After his death, Arnaz was cremated and his ashes were scattered. His funeral was held at Solana Beach, California, on December 4, 1986, according to the Associated Press. The publication reported that 100 people attended the private service, including Ball, who was seen weeping. (Arnaz’s second wife, Edith Mack Hirsch (whom he married in 1963, three years after his divorce from Ball), passed a year before his death in 1985.) At Arnaz’s funeral was a picture of him at a young man, which was placed at the center of a sanctuary in the St. James Roman Catholic Church.
″I will never ever, ever forget his tremendous help to me. and I speak not only about what he did for me but what he has done for the entire industry,″ actor Danny Thomas said in a eulogy. ″Television owes him a tremendous debt of gratitude and no one but no one has ever come close to the kind of TV Desi brought with Lucy to this industry.”

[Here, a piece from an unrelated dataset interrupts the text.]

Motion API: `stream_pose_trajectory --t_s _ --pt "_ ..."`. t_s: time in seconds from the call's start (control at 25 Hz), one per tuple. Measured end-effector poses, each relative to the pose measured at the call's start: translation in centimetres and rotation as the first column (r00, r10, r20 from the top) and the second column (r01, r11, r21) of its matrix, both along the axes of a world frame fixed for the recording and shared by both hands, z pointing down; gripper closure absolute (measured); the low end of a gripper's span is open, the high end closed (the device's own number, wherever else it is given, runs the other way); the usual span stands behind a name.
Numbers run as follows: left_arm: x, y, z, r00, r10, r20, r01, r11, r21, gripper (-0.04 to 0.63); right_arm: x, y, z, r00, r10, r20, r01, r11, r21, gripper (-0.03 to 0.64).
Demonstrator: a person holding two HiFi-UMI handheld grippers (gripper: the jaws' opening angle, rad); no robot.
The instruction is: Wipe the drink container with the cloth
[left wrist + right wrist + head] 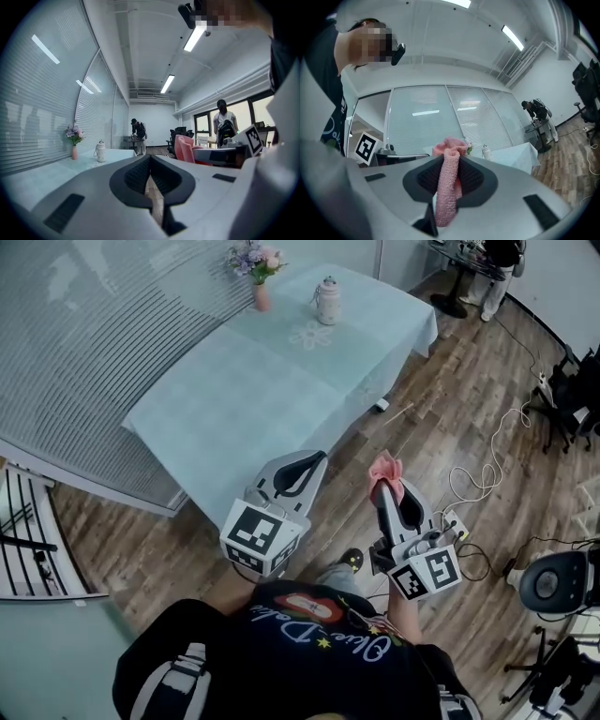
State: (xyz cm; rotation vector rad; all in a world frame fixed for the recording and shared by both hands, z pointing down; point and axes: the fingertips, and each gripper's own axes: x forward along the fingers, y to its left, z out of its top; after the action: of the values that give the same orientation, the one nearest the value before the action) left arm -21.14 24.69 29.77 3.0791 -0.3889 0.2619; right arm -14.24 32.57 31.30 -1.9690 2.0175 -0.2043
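**Approach stage: cloth gripped, drink container well ahead on the tabletop**

The right tongs (386,486) are pinching the pink cloth (384,468), which stands up in a bunch above the tips. The left tongs (307,465) are pressed together with nothing between them. The drink container (327,301) stands upright, long axis vertical, near the far end of the tabletop (234,409), just beside a small flower vase (261,289). It is well apart from both tongs, which are held over the floor short of the tabletop's near corner. From the tongs the container lies straight ahead, more nearly in line with the left tongs than with the right. Wiping has probably not begun. The coming move likely calls for closing this forward gap, with the left tongs placed to steady the container and the right to bring the cloth against its side.
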Motion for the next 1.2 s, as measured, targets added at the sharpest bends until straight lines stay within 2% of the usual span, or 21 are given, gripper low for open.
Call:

During the funeral, Ball remembered Arnaz as a “great, great showman.” ″Just look at the stuff he’s done over the years,″ she sad. ″It’s on three or four times every day. He was a great part of our innovation in this business.″ As other eulogies were delivered, Ball gripped her second husband, Gary Morton’s hand. Beside her were her and Arnaz’s two children, Lucie and Desi Jr. There wasn’t a coffin at the funeral because Arnaz was later cremated.